No matter where you go, there you are.

This concept can be applied to writing in several ways. The first one of course is that everything you write—despite my mystical dalliance with the muse last week—is a product of your life, your experiences and the people that you know, or it is your take on what it would be like to be someone you don’t know or have no common experiences with. I have never been to the Amazon nor have I ever met any member of the myriad indigenous tribes that inhabit it. If I got an idea for a story about Amazon rain forest natives, I could do research about their lives and customs and culture, but in the end, when I am writing the actual characters, it will be my take on Amazon natives. Every character that is not based on a real person is a version of you in disguise.

The secret—and this is what I really want to talk about—is making sure that disguise holds up.   There are many levels to the art of not being seen. First, we should talk about what writers tend to call “the dream.” This is that perfect state of escape where the reader is completely immersed in your world and the real world is either distant or no longer exists.  You want to keep the reader in that dream, and even if they are aware they are reading and really should start cooking dinner, or they have to pee, you want them to not be able to put the story down.  One of the things that will break the reader out of the dream the quickest is clunky writing. If a reader has to double back to figure out who’s talking, or has to read something twice to figure out what you mean, they are more likely to assume the responsibilities they were shirking and leave your world. This is why it is so important to read and reread your writing and specifically to read it out loud.   Nothing else is better to fix literary potholes than reading your work aloud. If you stumble over something, or something confuses you, it will probably make your reader stumble or confuse them.

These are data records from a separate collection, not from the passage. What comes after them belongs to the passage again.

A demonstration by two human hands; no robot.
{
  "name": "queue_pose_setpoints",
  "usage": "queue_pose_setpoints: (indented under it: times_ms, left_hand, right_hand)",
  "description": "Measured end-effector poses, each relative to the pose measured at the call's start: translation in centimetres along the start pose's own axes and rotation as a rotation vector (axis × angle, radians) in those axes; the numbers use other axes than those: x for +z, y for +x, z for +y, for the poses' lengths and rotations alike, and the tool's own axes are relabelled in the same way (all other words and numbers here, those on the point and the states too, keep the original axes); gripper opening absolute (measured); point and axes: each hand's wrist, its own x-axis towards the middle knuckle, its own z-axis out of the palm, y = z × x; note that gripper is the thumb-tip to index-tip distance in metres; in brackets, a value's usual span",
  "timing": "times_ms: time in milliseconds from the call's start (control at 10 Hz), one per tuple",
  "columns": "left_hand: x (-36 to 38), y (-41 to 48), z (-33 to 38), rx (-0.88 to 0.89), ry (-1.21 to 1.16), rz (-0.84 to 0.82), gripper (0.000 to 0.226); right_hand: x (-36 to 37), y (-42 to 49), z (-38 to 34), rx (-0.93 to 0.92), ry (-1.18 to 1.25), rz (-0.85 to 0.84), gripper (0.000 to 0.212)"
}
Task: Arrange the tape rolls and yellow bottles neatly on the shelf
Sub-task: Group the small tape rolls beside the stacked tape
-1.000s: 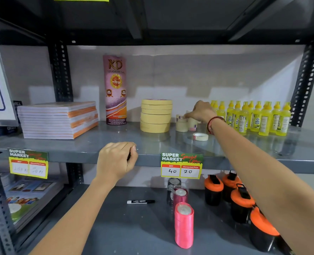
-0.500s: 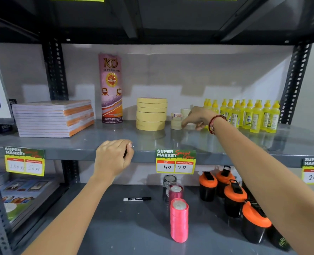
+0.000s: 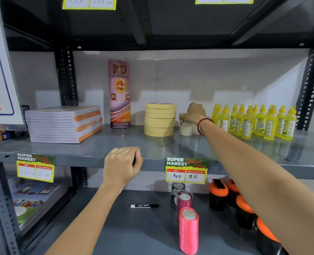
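Observation:
On the grey middle shelf (image 3: pixel 115 142) stands a stack of wide beige masking tape rolls (image 3: pixel 159 119). Just right of it is a short stack of small pale tape rolls (image 3: pixel 185 129). My right hand (image 3: pixel 194 113) reaches in from the right and rests on top of that small stack, fingers closed around a small roll that is mostly hidden. Several yellow bottles (image 3: pixel 253 122) stand in tight rows at the shelf's right end. My left hand (image 3: pixel 123 164) is a loose fist against the shelf's front edge, holding nothing visible.
A tall pink KD tape tube (image 3: pixel 119 92) and a pile of notebooks (image 3: pixel 64 124) occupy the shelf's left half. Below are pink ribbon rolls (image 3: pixel 188 230), a black marker (image 3: pixel 144 205) and orange-lidded black containers (image 3: pixel 218 194). A price tag (image 3: pixel 186 171) hangs on the shelf edge.
My right hand came down to the loose small roll on the shelf front, then moved back up onto the small stack; that roll no longer lies on the shelf. The left hand stayed put.

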Motion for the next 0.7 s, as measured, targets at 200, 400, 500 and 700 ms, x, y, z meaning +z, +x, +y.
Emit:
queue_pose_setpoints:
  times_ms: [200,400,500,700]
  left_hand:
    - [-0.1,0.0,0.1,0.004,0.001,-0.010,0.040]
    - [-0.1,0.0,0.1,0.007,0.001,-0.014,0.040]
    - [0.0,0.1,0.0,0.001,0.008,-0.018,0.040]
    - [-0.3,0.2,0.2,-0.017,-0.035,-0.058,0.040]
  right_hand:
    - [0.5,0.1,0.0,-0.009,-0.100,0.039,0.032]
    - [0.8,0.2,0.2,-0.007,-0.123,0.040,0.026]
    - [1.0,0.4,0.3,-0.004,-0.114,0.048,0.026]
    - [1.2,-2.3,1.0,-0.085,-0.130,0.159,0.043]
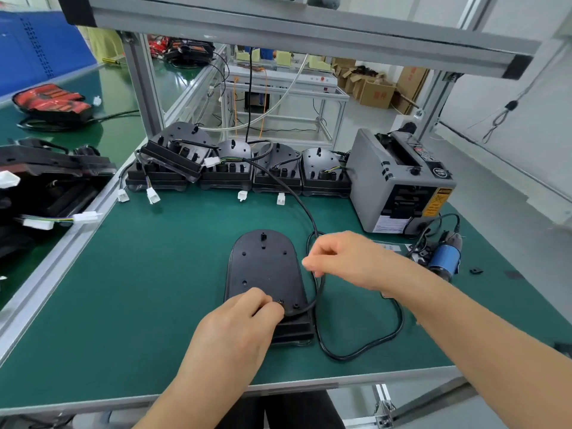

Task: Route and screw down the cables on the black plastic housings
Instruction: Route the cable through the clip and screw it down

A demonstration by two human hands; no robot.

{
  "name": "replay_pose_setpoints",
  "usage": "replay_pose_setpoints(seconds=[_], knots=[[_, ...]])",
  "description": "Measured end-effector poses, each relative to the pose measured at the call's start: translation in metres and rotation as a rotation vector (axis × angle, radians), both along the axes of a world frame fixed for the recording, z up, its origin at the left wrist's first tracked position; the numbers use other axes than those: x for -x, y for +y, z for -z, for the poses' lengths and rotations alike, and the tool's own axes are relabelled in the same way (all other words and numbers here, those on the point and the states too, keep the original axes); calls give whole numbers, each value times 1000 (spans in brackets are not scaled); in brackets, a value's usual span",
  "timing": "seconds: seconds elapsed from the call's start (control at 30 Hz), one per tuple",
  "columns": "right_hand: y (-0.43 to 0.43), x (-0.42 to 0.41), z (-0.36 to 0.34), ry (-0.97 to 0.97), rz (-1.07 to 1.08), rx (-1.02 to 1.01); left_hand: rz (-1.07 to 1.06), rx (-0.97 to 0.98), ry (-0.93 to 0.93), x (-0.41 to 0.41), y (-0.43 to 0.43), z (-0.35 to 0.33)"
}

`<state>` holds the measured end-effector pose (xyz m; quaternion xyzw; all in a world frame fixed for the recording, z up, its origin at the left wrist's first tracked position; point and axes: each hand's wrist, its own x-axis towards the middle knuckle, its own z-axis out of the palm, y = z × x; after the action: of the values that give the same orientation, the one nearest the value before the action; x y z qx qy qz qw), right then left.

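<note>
Pinched between the thumb and forefinger of the right hand [343, 258], the black cable [371, 345] is lifted just off the 3 o'clock edge of the black plastic housing [266, 267]. The left hand [244, 317] curls over the housing's 6 o'clock end and seems to pin the same cable where it crosses onto the shell, though its fingertips are hidden. Two holds probably make sense here: one anchors the lead at its entry point while the other takes up slack and steers it along the rim. The housing lies flat near the middle of the green mat [139, 305], rounded end toward 12 o'clock. It is matte and smooth, dotted with small screw holes and a raised peg at the top. The cable is round, rubbery and glossy, and its spare length sags in a loose loop toward 4 o'clock. At 12 o'clock a row of finished housings [272, 168] lines the back edge, with their white connectors [242, 195] laid forward on the mat. A grey tape dispenser [399, 181] stands at 1 o'clock. A blue-bodied electric screwdriver [445, 258] lies at 3 o'clock beyond the right wrist, within easy reach for when the routing is done.
</note>
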<state>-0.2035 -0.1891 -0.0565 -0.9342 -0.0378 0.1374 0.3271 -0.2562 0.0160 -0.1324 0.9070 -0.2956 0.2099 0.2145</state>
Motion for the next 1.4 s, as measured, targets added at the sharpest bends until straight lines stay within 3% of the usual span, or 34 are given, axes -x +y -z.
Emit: replay_pose_setpoints(seconds=[0.13, 0.23, 0.33, 0.43, 0.53, 0.83, 1.03, 1.23, 1.4], knots=[[-62, -4, -15, -164, 213, 408, -6, -17, 6, 0, 0, -1], [-117, -10, -9, -65, 461, 743, -18, -23, 11, 0, 0, -2], [-150, -16, 3, 88, 665, 766, -7, -39, 1, 1, 0, -3], [-169, -23, 21, 249, 721, 614, 1, -45, -9, 0, 0, -3], [-174, -28, 37, 269, 828, 360, -5, -30, -10, 0, 0, -4], [-182, -14, 31, 339, 903, -73, 0, -37, -13, 0, 1, -3], [-180, 17, 0, 101, 965, -449, -2, -31, -3, 0, 1, -3], [-129, 25, -27, -72, 892, -1355, -4, -34, 6, 0, 0, -3], [-74, 14, -34, -139, 731, -1548, 2, -37, 10, -2, 0, -2]])
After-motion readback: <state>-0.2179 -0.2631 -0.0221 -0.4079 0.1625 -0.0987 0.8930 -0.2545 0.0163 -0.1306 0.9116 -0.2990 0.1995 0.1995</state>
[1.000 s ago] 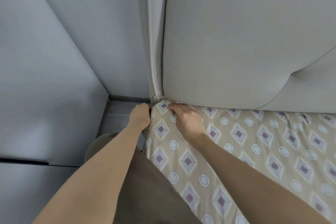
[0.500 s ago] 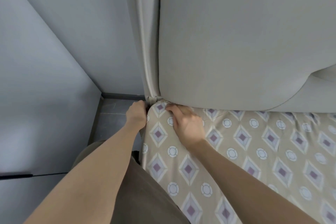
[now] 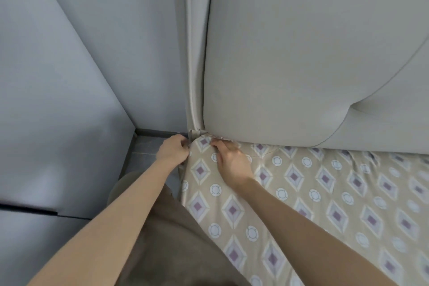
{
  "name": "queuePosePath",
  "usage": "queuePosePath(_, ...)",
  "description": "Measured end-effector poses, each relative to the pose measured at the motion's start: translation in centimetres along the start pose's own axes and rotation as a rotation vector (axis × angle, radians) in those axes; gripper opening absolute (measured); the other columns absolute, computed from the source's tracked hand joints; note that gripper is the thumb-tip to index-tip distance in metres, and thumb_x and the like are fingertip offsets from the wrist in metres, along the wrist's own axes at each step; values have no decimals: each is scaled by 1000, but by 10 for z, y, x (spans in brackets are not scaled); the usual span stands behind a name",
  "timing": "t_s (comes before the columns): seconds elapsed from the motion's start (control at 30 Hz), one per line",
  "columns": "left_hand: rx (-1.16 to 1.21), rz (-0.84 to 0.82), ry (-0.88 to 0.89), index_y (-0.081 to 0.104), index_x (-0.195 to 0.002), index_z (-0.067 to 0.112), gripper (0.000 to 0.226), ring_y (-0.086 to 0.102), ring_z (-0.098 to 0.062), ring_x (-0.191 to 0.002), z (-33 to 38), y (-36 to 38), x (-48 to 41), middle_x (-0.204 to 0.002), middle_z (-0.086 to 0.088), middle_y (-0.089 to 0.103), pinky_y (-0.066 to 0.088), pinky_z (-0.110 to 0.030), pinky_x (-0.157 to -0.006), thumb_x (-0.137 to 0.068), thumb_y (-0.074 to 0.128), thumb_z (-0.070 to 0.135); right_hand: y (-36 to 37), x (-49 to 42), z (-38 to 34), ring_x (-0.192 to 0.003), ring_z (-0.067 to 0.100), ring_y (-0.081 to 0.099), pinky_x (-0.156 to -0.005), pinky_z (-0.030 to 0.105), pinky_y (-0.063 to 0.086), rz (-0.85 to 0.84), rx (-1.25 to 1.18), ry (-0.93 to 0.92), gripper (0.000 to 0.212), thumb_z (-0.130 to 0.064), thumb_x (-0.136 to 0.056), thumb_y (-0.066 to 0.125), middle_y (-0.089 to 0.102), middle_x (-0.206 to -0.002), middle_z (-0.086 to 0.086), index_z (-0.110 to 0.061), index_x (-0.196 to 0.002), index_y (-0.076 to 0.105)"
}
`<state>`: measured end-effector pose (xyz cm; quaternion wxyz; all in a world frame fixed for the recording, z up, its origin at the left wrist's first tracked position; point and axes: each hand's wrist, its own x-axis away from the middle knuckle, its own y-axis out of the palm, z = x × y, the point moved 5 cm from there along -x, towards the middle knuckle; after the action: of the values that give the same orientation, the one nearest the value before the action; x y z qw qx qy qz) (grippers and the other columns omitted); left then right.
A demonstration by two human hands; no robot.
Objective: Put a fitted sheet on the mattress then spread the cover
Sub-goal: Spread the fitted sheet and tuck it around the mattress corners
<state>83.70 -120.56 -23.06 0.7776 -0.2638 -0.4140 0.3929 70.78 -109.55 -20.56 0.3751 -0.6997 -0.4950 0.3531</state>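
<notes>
Head view, from the biggest thing down: the padded headboard (image 3: 301, 53) rises just beyond the fingertips, and the patterned fitted sheet (image 3: 313, 204) stretches from the fingers back toward the person and off to their right. It hides the mattress under it wherever the top shows. That much looks done. By my reading, this corner is what is being finished now. The other corners are out of sight, and no cover appears, so spreading it seems still ahead.

The left hand (image 3: 173, 152) is at the outer side of the corner, its fingers curled round the sheet's edge. The right hand (image 3: 232, 165) lies on top of the corner, its fingers (image 3: 217, 145) bent and pinching the cloth, tips at the gap under the headboard.

Against the earlier frames little differs. Both hands have stayed on the same corner with much the same grip, and only the viewpoint has drifted slightly.
</notes>
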Motion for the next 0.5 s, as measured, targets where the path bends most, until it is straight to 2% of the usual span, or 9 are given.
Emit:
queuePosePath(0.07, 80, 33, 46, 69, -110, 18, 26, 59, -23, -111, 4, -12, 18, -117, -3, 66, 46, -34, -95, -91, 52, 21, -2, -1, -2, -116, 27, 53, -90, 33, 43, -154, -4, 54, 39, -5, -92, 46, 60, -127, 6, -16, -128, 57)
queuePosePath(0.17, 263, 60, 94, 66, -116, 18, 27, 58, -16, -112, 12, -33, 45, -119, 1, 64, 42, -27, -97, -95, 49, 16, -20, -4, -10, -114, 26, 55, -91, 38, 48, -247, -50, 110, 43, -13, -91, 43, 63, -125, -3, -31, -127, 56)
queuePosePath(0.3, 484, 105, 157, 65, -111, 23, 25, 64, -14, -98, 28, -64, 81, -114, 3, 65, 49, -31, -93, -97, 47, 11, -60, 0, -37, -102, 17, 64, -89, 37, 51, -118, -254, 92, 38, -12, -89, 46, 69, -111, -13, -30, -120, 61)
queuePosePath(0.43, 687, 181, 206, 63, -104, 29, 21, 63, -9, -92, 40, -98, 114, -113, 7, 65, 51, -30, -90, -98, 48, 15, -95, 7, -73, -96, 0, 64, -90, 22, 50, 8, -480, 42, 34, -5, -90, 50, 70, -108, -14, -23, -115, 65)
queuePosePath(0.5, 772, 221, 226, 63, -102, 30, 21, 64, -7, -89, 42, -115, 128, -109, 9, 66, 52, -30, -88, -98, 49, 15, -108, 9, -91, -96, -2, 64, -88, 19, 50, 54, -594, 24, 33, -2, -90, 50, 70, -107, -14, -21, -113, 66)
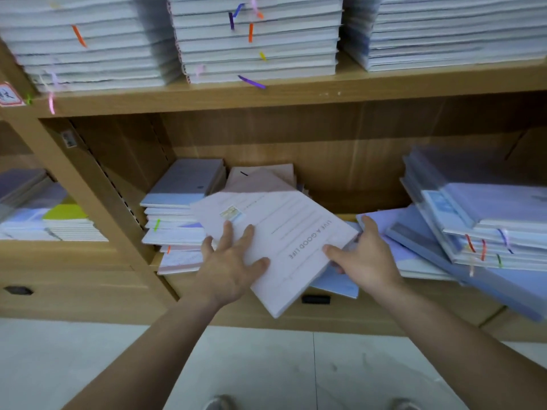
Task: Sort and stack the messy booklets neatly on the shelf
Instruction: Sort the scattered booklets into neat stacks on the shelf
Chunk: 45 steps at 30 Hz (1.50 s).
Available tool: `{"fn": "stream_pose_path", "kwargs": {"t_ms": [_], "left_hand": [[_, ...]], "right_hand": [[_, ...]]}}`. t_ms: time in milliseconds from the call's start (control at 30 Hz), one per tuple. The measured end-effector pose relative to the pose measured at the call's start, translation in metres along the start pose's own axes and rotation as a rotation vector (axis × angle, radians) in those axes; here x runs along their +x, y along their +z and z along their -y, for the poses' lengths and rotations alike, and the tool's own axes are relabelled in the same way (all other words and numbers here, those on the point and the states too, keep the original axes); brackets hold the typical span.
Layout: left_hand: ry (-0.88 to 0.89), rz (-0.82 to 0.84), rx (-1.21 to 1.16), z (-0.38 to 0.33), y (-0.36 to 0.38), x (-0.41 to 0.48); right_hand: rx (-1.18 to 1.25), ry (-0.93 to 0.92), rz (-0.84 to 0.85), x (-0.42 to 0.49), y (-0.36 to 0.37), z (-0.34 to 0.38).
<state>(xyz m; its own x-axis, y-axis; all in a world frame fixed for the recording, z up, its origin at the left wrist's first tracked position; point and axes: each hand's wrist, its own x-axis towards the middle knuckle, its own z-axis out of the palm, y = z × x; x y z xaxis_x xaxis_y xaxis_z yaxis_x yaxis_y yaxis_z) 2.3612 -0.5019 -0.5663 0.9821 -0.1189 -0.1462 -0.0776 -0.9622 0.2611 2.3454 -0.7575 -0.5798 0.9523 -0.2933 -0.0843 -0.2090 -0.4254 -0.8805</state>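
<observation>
Booklets across your lower shelf (355,173).
Left stack (180,202) and right stack (488,220) flank a loose pile (260,179); before it your right hand (364,255) holds a tilted booklet (284,241), left hand (228,264) resting on top.

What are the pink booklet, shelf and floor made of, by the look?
Pink booklet: paper with a matte card cover; printed lettering, no glare, stays flat where it overhangs. Shelf: wood-grain board, likely laminate; even pale tone, matte. Floor: pale tile, probably ceramic; straight joint line, faint sheen.

Matt pale-pink paper booklet (281,244); smooth light wood-grain shelf (296,94); glossy floor tiles (266,365).
</observation>
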Motion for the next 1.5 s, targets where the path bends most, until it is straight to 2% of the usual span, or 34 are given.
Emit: {"fn": "stream_pose_path", "kwargs": {"t_ms": [167,300,367,433,500,533,667,733,933,1000,1067,1133,1267,1400,1500], "left_hand": [[0.002,-0.028,0.027,-0.007,0.006,0.009],[-0.018,-0.035,-0.018,-0.016,0.006,0.004],[0.048,-0.025,0.123,-0.025,0.008,-0.006],[0.066,-0.129,0.117,-0.034,0.001,-0.012],[0.022,-0.294,0.025,-0.032,-0.007,-0.006],[-0.012,-0.308,0.002,-0.025,-0.009,0.001],[-0.089,-0.088,-0.056,0.013,0.001,0.031],[-0.087,-0.101,-0.076,0.023,0.001,0.039],[-0.182,-0.194,-0.162,0.021,-0.007,0.037],[-0.166,-0.266,-0.209,0.014,-0.011,0.024],[-0.120,-0.243,-0.290,0.001,-0.016,0.005],[-0.051,-0.217,-0.309,-0.008,-0.014,-0.009],[0.006,-0.249,-0.311,-0.004,-0.016,-0.005],[-0.071,-0.277,-0.268,0.012,-0.018,0.017],[-0.088,-0.310,-0.152,0.007,-0.021,0.030]], "right_hand": [[0.090,-0.012,0.136,-0.015,0.005,-0.001],[0.171,-0.040,0.079,-0.001,0.001,0.012],[0.204,-0.029,-0.014,0.012,-0.009,0.023],[0.225,-0.039,-0.112,0.023,-0.016,0.027],[0.224,-0.037,-0.121,0.026,-0.016,0.027],[0.195,-0.044,-0.079,0.025,-0.014,0.024],[0.063,-0.001,0.239,0.007,-0.004,0.017],[0.078,0.041,0.341,-0.002,-0.001,0.016],[0.104,-0.056,0.248,0.003,-0.010,0.017],[0.166,-0.075,0.108,0.015,-0.021,0.018],[0.211,-0.044,-0.105,0.030,-0.034,0.018],[0.246,-0.023,-0.221,0.041,-0.037,0.015],[0.226,-0.031,-0.276,0.040,-0.020,0.010],[0.139,-0.113,-0.264,0.040,-0.017,0.015],[0.082,-0.137,-0.219,0.043,-0.025,0.013]]}}
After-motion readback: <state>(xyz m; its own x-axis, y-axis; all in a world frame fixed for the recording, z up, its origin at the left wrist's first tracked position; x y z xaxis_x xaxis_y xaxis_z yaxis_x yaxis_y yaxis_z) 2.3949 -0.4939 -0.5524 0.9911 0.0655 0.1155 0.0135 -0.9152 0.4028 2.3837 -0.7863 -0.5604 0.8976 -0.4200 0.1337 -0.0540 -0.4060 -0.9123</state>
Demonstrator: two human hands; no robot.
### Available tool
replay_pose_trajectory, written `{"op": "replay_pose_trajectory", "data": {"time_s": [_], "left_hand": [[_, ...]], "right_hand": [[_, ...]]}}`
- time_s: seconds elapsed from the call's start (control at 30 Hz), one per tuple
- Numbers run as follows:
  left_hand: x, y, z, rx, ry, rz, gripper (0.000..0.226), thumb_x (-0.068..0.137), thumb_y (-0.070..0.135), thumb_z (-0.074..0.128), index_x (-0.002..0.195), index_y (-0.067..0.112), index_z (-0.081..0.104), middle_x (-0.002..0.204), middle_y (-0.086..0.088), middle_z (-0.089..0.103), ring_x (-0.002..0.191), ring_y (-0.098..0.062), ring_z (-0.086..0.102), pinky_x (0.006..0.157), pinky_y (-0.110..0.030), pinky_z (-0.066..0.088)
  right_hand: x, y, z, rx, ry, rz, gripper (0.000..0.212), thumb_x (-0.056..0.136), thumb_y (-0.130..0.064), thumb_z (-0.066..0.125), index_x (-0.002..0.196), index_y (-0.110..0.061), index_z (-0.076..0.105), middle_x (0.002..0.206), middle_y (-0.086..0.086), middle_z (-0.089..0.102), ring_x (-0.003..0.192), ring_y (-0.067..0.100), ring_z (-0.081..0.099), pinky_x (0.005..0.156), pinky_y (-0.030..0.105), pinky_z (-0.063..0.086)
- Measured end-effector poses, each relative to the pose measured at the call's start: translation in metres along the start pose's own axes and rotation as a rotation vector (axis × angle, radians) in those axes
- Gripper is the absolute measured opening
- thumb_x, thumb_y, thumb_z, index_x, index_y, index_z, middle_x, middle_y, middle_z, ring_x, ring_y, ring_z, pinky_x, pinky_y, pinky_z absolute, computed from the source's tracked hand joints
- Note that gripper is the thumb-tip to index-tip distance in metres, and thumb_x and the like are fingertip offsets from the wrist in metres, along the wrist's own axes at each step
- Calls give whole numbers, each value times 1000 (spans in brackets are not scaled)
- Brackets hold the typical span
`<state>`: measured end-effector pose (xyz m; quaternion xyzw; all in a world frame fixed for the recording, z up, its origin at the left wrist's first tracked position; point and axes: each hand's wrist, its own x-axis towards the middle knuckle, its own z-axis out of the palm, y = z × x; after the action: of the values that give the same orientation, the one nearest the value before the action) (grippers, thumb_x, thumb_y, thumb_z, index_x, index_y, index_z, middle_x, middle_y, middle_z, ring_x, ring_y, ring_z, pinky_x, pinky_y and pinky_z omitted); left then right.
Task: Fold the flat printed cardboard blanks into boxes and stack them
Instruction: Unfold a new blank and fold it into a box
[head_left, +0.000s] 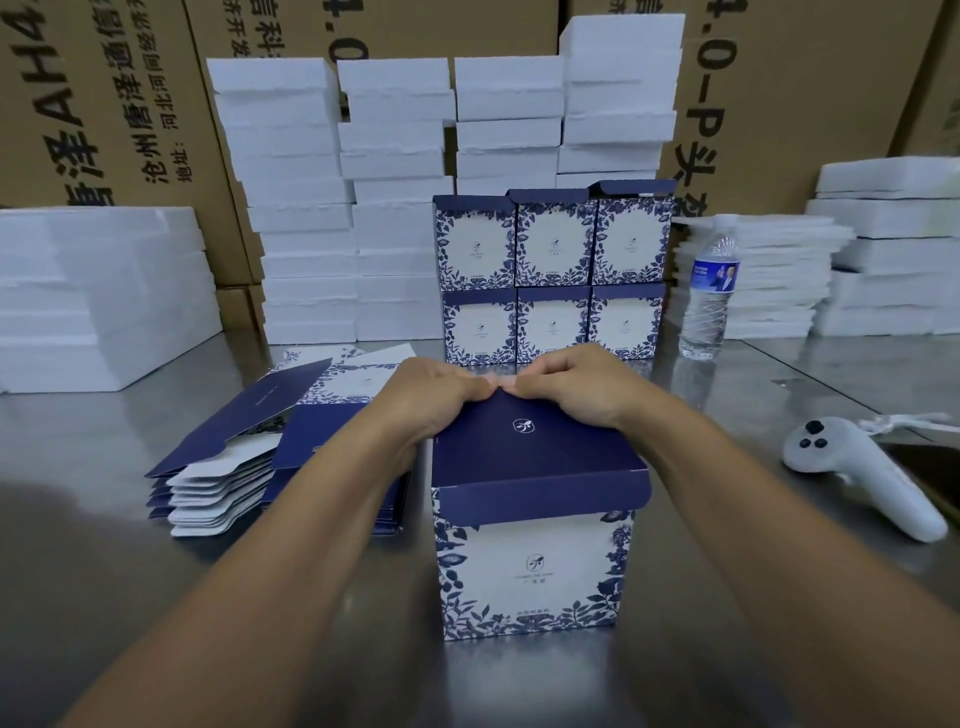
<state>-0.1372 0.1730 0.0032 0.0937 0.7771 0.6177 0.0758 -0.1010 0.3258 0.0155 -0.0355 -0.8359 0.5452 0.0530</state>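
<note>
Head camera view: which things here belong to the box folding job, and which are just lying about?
Job: box in hand, its lid edge gripped by left hand and right hand; pile of flat blanks; stack of finished boxes.
Lying about: water bottle; white controller; foam slabs; brown cartons.

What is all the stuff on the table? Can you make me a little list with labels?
Box: printed box upright on the metal table
Lid: dark blue lid folded down on top
Hands: left hand and right hand curl fingers over the lid's far edge
Done: six finished boxes, two rows of three, behind
To do: flat blanks piled on the left
Also: water bottle and controller on the right; foam blocks at the back
</note>
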Motion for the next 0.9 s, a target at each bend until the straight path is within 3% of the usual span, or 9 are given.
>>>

The other way to break the reader out of the dream is to inadvertently call attention to yourself.  I say inadvertently because there are many instances where authors purposely call attention to themselves.  Perhaps the biggest practitioner of this is Stephen King, who regularly makes references to characters and towns from his numerous novels. He even references himself in the Dark Tower series. There is also a solid tradition of books where narrators address the reader or reference the story they are telling.

What I am talking about is bloopers, plot holes, and failings in logic. These can be small and trivial, or huge.  For instance, in Raymond Chandler’s book, The Big Sleep, there is a chauffer who is found dead, and Chandler describes the crime scene.  However, he never returns to that murder, and the killer is never named.  There is a famous story where a movie was made of the book, and the producers came to Chandler to ask him who killed the chauffer, and he said, “Damned if I know.” Raymond Chandler, perhaps the all-time master of hard-boiled fiction, can get away with that. You can’t. At least not yet.

I am currently halfway through writing a novel about vampires. The protagonist and linchpin of the plot is named Miranda.  However, she was originally named Beth. Because I have shelved that project and returned to it, when I reread the draft, the character was Beth in some chapters and Miranda in others.  This is nothing that a global search and replace can’t fix, right?  It depends. You have to make sure that the replacement happens for all instances of the name, including possessives, or else you will get an exchange like this one:

Miranda woke up on her couch. She remembered being attacked and Set’s voice asking her where she lived but not much else. She heard sounds coming from her kitchen.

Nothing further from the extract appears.